Project Leader: Mehdi Tavakol
Research team: Roozbeh Hazrat, Julien Ugon (Deakin University)
Project title: Applying Algebraic Geometry to Quantum Computing
Project summary:
The current project focuses on applying methods from algebraic geometry to quantum computing by studying the isogeny graph associated with supersingular curves and analyzing the action of the ideal class group. This recent approach aims to deepen our understanding of the structural properties of isogeny graphs and their relevance in cryptographic protocols resistant to quantum attacks. By using methods from algebraic geometry, the project seeks to address challenges such as efficiently computing isogenies between supersingular elliptic curves, thus enhancing the practical viability of cryptographic schemes in the post-quantum era. By exploring the interplay between algebraic geometry and quantum computing, the project aims to contribute to the development of novel cryptographic primitives with improved security and efficiency.

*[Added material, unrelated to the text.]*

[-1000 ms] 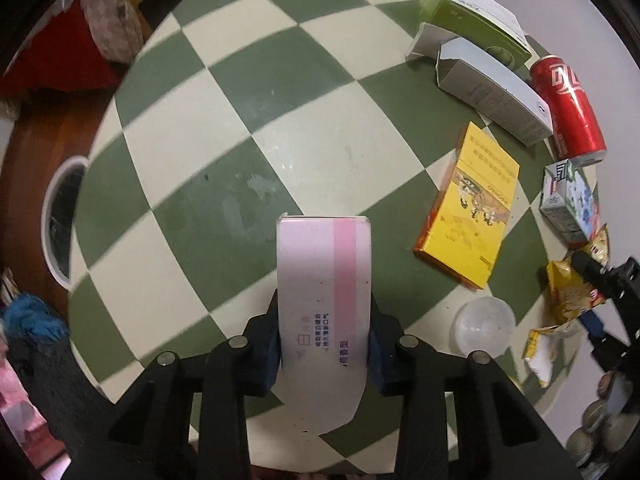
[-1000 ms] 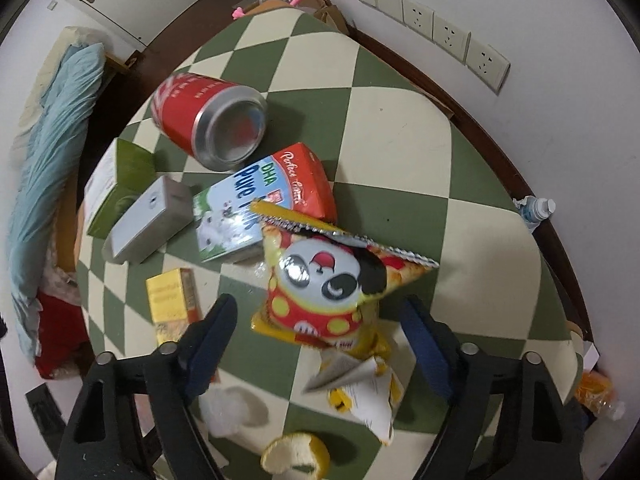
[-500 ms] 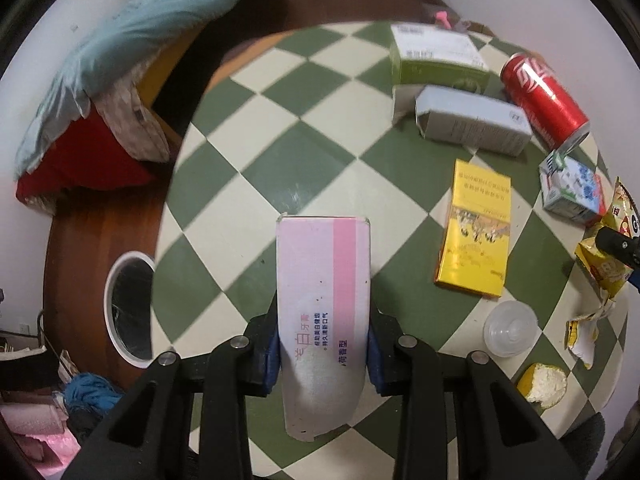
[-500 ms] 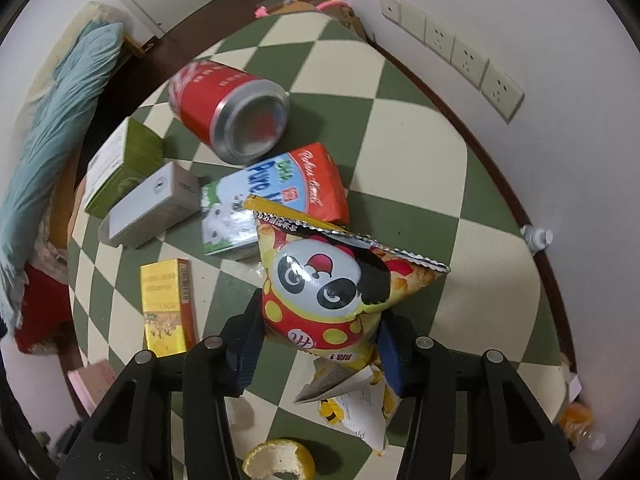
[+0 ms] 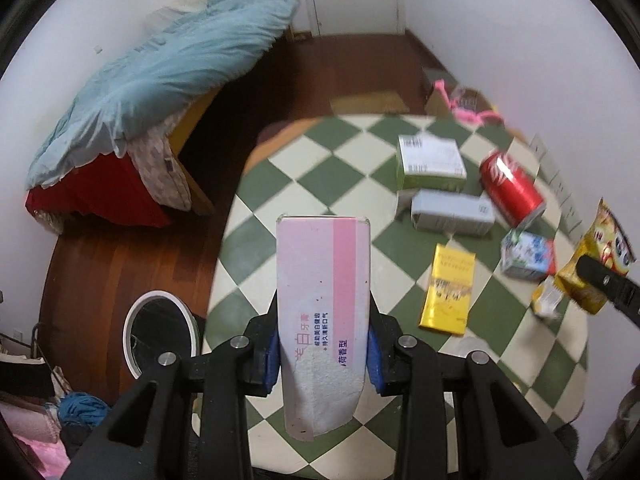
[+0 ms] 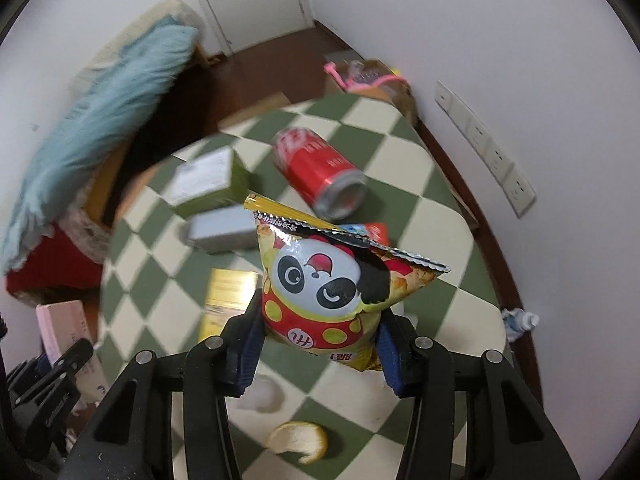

Project Leader: Chng Wei LAU
Project Title: Uncovering Disparity in Cancer care patients: data visualisation approach
Research Team: Madhushi Bandara Madhushi.Bandara@uts.edu.au (at UTS), Oliver Oobst
Project summary:
The majority of research on cancer patient care pathways is international and limited in scope. Current data mining techniques have limitations, including data oversimplification, lack of generalizability, and difficulty handling complex clinical processes. A study focusing on Australian cancer patients could improve local outcomes and address care variations that negatively impact patients. This project aims to discover new temporal patterns and develop visualization methods using MIMIC-IV and Synthea synthetic data, adapting previously tested methodologies. MIMIC-IV is a publicly available electronic health record database, and Synthea generates synthetic patient data. These data require transformation into the OHDSI OMOP Common Data Model for research. The project will validate analysis methods with Synthea data before applying them to MIMIC-IV and actual Australian patient data. The project involves converting MIMIC-IV data to OMOP CDM and transforming the OMOP data into an event-driven format for temporal pattern analysis and visualization using graph theory.